Semi-Global Multi-Parameter FWI
Woodside Energy in collaboration with S-Cube, has explored the potential for hyperscale public cloud high-performance computing (HPC) to enable efficient deployment of a semi-global approach to multi-parameter full-waveform inversion (FWI) over large areas. This method introduces several novel aspects to semi-global FWI that improve convergence and suppress crosstalk, establishing that the algorithm’s embarrassingly parallel nature is well suited for public cloud implementation. This article outlines how various public cloud services can reduce the cost of inversion and provides a reference architecture for deploying semi-global FWI on the Amazon Web Services (AWS) platform. A case study applying semi-global FWI to a large-scale seismic dataset from offshore Australia demonstrates the practical application of this approach.
Introduction to Semi-Global FWI
Building multi-parameter models of the subsurface for seismic imaging typically requires a series of processing steps prior to analysis, which can take several months and often involve numerous subjective decisions. Wave equation-based model building techniques like FWI eliminate the need for preprocessing the data, as they aim to reproduce the data in their raw form. Gradient-based methods like FWI for multi-parameter model building introduce challenges such as dealing with crosstalk between parameters and scaling parameters to which the data have differing sensitivities. A semi-global approach to FWI can help mitigate these challenges, although it requires significant computational resources when deployed over large areas.

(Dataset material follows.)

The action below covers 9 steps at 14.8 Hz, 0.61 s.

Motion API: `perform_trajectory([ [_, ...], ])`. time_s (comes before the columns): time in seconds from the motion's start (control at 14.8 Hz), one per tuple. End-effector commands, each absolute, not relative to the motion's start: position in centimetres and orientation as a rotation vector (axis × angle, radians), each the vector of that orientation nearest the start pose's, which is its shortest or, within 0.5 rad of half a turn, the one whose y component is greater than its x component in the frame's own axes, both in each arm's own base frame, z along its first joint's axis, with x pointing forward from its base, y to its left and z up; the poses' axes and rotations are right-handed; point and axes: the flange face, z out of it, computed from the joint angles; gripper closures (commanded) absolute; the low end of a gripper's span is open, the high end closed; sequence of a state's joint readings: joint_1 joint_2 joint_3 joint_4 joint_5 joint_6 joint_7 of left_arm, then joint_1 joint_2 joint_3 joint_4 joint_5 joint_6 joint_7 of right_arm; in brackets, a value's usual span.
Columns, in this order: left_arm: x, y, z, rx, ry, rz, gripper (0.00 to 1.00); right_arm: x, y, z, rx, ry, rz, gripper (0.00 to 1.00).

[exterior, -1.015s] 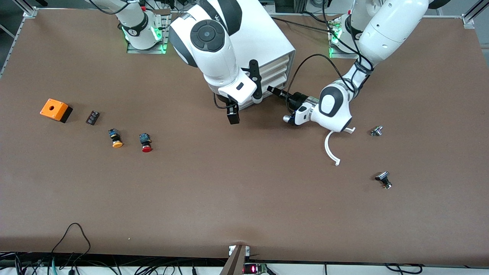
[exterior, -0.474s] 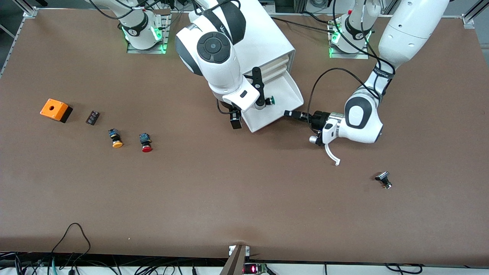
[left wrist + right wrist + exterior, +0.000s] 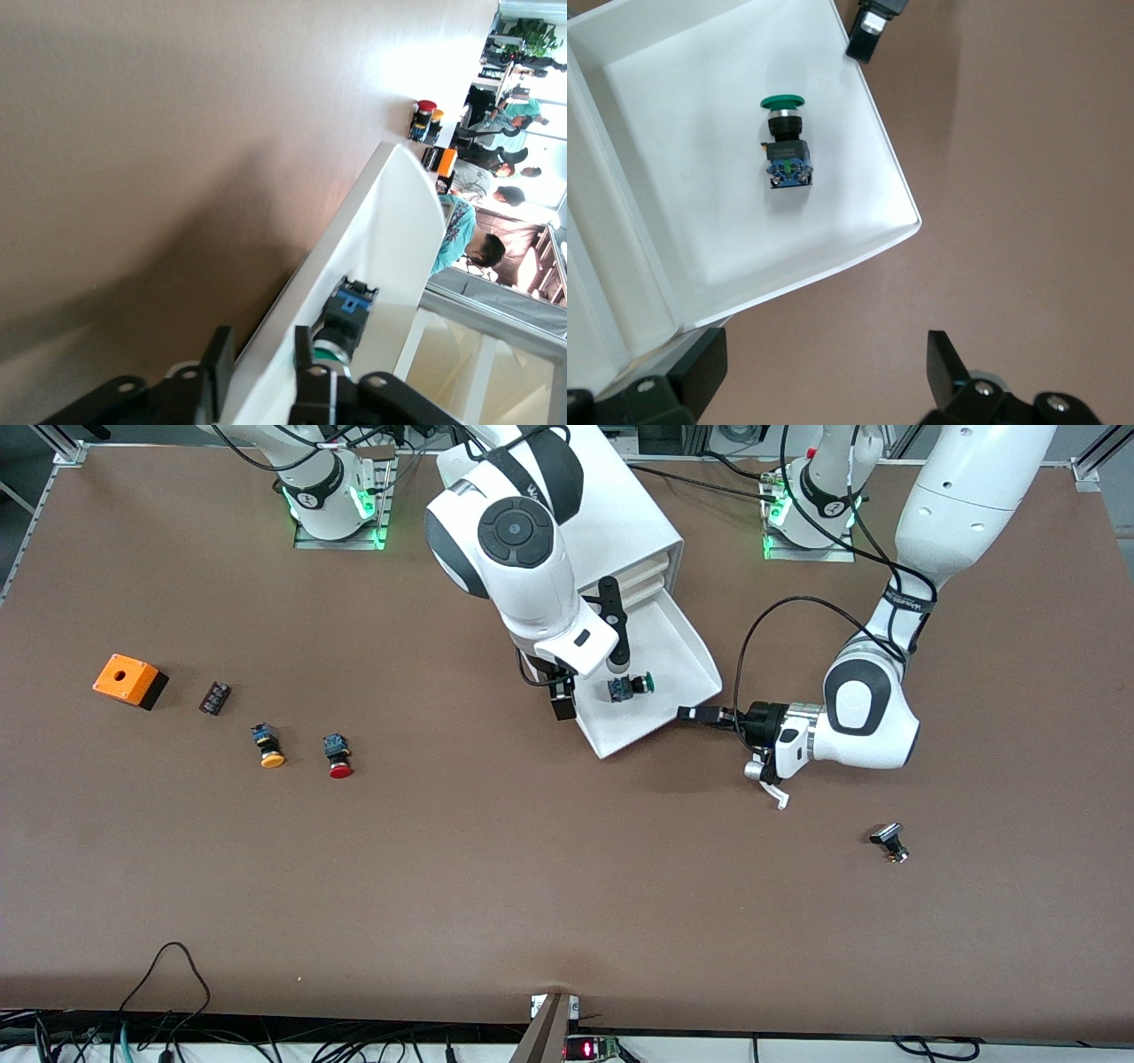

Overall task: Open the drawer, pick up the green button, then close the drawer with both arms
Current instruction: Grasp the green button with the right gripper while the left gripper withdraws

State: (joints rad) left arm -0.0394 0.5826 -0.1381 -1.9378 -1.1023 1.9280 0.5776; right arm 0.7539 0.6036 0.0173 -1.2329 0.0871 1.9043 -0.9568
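Our left hand sits at the corner of the wide, shallow white plastic drawer, its black fingers a little apart on either side of the drawer's side wall; whether they pinch it we cannot tell. Just inside that wall, close to the fingers, lies the small push button with the round green cap and black-and-blue body, on its side on the drawer floor, touching nothing else.

Our right hand hovers over the drawer's front edge with its fingers spread wide and empty, the button below it in the tray.

The drawer stands pulled well out of the white box cabinet on the brown desk. We judge the opening step finished and the taking step in hand. Next we need the right hand to come down over the button, straddle its body and close, while the left hand steadies the drawer.
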Motion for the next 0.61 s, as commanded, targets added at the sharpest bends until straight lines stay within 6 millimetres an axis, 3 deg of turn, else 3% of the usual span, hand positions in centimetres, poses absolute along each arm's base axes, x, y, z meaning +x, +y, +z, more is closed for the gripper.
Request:
perform_trajectory([
  [0.0, 57.7, -15.1, 21.7, 2.122, 0.008, -0.255, 0.00, 51.6, 53.6, 41.6, 2.132, 2.454, 0.154, 0.00],
  [0.2, 58.7, -14.3, 25.0, 2.221, -0.072, -0.159, 0.00, 50.4, 55.4, 40.4, 2.156, 2.439, 0.161, 0.00],
  [0.41, 61.3, -10.2, 32.1, 2.504, -0.308, 0.081, 0.00, 47.9, 58.6, 38.5, 2.121, 2.465, 0.138, 0.00],
  [0.47, 62.3, -8.0, 35.0, 2.551, -0.328, 0.165, 0.00, 47.2, 59.5, 37.8, 2.114, 2.466, 0.148, 0.00],
  [0.54, 62.7, -7.1, 36.8, 2.564, -0.328, 0.209, 0.00, 46.8, 60.1, 36.5, 2.106, 2.470, 0.142, 0.00],
])
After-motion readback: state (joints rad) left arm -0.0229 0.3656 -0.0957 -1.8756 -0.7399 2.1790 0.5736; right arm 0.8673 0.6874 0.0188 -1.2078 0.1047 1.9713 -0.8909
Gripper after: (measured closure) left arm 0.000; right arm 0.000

Semi-Global FWI Methodology
Semi-global FWI decouples acoustic velocity from other parameters within the wave equation, such as anisotropic terms, acoustic attenuation, or acoustic/shear velocity ratio. This approach combines an outer global search for secondary parameters with nested gradient-based iterations that update the velocity model associated with each member of the global population. The outer global search is computationally feasible in 3D as the secondary parameter can be defined using a handful of model parameters downscaled prior to modeling. The velocity model is defined by a fine mesh as per conventional local FWI. This separation by scale helps decouple the parameters being inverted for, while the global search aids in navigating the highly non-linear misfit space.

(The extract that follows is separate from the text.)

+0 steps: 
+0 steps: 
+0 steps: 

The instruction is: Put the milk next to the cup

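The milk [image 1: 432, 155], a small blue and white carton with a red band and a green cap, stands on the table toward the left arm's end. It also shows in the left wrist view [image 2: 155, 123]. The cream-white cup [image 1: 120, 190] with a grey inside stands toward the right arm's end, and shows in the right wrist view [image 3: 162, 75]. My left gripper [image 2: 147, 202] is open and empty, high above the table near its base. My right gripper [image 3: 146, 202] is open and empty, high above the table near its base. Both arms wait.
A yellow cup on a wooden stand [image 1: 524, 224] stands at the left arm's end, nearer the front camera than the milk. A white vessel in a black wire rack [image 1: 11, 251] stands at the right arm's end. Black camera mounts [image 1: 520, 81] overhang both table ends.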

Implementation and Results
The assessment of each member of the global population can be considered an independent FWI problem, enabling efficient parallelization across large amounts of compute resources. In our implementation, each iteration of the global outer loop is parallelized by distributing FWI sub-jobs across different data centers within various public cloud regions, distributing problem-specific data for each FWI sub-job across worker processes, and using multi-threading to parallelize wave equation solves across CPU cores. Services offered by public cloud providers, such as Amazon Simple Storage Service (Amazon S3), ensure low latency and high throughput. The use of spare compute capacity services, such as Amazon EC2 Spot, allows for significant cost savings.

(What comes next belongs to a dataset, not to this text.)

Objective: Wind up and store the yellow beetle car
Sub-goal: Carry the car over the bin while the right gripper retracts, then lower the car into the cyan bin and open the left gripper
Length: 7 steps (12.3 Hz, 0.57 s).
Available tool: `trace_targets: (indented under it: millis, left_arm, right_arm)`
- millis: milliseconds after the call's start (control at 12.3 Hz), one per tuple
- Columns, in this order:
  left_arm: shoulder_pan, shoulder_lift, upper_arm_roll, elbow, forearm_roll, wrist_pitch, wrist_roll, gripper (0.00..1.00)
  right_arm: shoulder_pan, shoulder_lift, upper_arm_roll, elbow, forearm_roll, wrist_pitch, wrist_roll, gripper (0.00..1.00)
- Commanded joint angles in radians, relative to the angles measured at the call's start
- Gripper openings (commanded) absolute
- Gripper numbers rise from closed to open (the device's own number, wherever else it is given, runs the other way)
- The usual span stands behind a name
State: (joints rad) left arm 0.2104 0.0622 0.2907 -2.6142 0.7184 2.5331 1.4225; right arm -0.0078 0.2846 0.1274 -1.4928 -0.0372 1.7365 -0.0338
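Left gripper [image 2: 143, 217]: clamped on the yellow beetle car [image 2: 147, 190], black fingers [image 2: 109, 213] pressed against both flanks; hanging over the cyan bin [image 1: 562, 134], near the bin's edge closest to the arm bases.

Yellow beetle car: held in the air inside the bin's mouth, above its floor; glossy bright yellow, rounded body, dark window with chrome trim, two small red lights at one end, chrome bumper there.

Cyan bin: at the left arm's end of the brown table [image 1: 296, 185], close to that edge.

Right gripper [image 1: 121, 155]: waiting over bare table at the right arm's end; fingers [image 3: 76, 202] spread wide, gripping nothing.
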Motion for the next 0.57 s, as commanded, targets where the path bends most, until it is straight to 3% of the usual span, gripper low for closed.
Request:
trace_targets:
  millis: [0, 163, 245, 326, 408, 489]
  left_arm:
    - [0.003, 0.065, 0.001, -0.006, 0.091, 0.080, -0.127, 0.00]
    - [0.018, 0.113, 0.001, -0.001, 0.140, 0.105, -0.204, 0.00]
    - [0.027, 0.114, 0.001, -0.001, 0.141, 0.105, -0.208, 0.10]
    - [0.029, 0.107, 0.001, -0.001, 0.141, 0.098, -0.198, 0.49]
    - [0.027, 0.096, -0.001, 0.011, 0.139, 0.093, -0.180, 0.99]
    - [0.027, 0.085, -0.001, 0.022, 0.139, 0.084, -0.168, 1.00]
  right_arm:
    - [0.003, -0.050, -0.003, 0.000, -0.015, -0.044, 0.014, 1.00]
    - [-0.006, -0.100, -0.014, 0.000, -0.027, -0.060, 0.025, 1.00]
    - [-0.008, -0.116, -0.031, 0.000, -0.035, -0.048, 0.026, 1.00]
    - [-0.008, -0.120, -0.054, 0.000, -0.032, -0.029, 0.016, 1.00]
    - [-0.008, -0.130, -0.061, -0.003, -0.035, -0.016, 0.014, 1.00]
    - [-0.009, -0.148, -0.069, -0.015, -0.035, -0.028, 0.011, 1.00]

A case study was performed using surface seismic data acquired during a 2001 towed-streamer survey offshore Australia. The data had limited information relating to anisotropy and posed a significant challenge for any stochastic or semi-stochastic approach to seismic inversion due to the extensive surface area and complex subsurface conditions. The algorithm was able to recover an anisotropic velocity model over more than 3200 km² in a few hours using over one million logical CPU cores, demonstrating the practical applicability and efficiency of semi-global FWI on public cloud HPC.